_WHAT YOU NEED TO DO_
From the listing below, restate word for word the lines from the line containing "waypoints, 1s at" down through the line containing "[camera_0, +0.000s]". Exclude pictures.

_SUPPLIED DATA_
·····
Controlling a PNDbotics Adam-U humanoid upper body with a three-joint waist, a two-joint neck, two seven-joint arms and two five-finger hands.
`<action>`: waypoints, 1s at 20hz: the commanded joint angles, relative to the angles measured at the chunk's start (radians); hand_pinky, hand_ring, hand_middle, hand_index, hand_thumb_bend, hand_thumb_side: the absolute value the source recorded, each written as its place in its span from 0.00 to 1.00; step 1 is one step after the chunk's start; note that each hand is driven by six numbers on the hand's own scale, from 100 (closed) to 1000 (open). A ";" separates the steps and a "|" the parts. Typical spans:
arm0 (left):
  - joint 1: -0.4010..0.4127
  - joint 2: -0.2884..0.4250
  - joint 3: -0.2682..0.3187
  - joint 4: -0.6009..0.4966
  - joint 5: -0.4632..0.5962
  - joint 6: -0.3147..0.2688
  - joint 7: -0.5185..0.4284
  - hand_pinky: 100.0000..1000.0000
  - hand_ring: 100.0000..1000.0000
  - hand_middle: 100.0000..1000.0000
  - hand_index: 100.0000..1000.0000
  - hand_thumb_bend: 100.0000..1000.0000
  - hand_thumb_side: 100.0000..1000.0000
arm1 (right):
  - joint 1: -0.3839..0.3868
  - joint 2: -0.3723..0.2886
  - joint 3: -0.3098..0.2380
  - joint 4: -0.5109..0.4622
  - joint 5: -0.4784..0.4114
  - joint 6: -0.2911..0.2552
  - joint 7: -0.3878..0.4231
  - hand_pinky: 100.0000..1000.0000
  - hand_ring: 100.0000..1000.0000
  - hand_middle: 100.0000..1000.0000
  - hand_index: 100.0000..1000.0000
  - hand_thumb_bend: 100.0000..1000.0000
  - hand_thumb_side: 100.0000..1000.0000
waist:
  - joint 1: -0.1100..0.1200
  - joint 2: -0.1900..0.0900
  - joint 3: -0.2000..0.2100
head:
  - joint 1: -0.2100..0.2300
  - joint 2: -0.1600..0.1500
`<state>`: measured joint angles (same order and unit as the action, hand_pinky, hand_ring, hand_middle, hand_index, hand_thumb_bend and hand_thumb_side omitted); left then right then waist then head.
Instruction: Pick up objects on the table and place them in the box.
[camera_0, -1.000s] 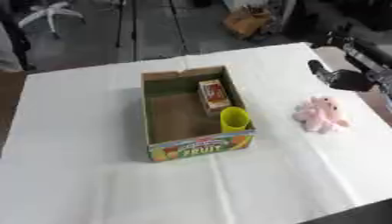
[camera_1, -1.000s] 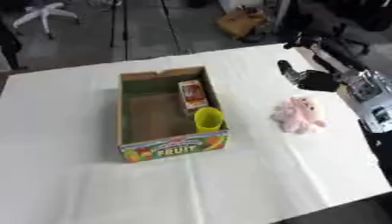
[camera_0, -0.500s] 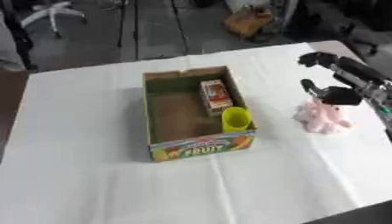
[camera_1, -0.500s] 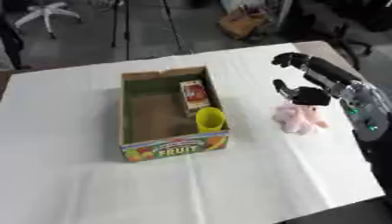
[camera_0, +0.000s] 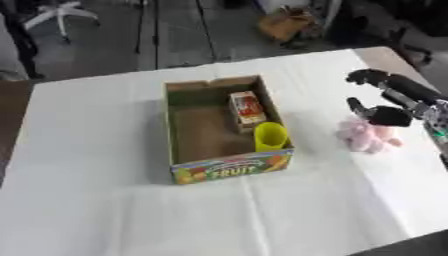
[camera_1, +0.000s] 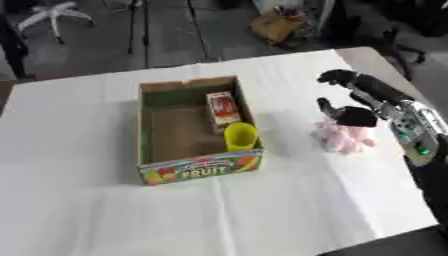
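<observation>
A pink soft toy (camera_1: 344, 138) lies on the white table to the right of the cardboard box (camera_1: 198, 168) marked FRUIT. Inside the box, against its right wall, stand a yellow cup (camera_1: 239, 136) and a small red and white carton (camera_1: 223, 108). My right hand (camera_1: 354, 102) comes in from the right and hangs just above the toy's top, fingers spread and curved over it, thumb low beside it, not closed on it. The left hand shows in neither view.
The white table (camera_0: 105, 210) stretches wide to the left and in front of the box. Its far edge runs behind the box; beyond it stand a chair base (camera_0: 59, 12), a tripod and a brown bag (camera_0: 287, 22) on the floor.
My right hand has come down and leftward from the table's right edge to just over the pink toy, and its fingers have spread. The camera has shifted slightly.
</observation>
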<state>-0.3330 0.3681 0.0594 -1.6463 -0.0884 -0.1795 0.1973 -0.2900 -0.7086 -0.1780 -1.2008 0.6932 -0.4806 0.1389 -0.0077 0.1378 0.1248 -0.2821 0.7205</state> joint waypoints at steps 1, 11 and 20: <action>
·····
_SOLVED EXERCISE_
`<action>`: waypoints, 1s at 20hz: the commanded joint angles, relative to the angles measured at the chunk's start (radians); hand_pinky, hand_ring, hand_middle, hand_index, hand_thumb_bend, hand_thumb_side: the absolute value the source recorded, each written as its place in its span from 0.00 to 1.00; step 1 is one step after the chunk's start; note that each hand is driven by six numbers on the hand's own scale, from 100 (closed) to 1000 (open). A ";" separates the steps and a "|" the parts. Typical spans:
arm0 (left):
  - joint 1: -0.4010..0.4127
  - joint 2: -0.2884..0.4250
  - joint 3: -0.2682..0.3187
  - joint 4: -0.6009..0.4966
  - joint 5: -0.4632..0.5962
  - joint 6: -0.3147..0.2688
  - joint 7: -0.5185..0.4284
  - hand_pinky: 100.0000..1000.0000
  - hand_ring: 100.0000..1000.0000
  - hand_middle: 100.0000..1000.0000
  - hand_index: 100.0000..1000.0000
  - hand_thumb_bend: 100.0000..1000.0000
  - hand_thumb_side: 100.0000..1000.0000
arm1 (right):
  - joint 1: -0.3839..0.3868
  - joint 2: -0.3723..0.2886
  - joint 3: -0.3098..0.2380
  - joint 4: -0.5109..0.4622
  - joint 5: -0.4784..0.4114
  - joint 6: -0.2911..0.2552
  - joint 7: -0.3878..0.4231
  - hand_pinky: 100.0000..1000.0000
  - hand_ring: 100.0000..1000.0000
  - hand_middle: 100.0000..1000.0000
  - hand_index: 100.0000..1000.0000
  - hand_thumb_bend: 100.0000..1000.0000
  - hand_thumb_side: 100.0000..1000.0000
waist:
  - joint 1: -0.1100..0.1200
  - joint 2: -0.1900..0.0900
  - joint 3: -0.2000..0.2100
head:
  - joint 1: -0.2100..0.2300
  - joint 2: -0.1600..0.1500
`<state>`: measured joint angles (same order and unit as the action, hand_pinky, hand_ring, hand_middle, hand_index, hand_thumb_bend and hand_thumb_side omitted); left then right then waist then head.
Instruction: Pick up objects on the table and place them in the box.
[camera_0, -1.000s] 
[camera_1, -1.000s] 
[camera_0, -0.500s] 
[camera_1, -0.500s] 
[camera_0, +0.000s] 

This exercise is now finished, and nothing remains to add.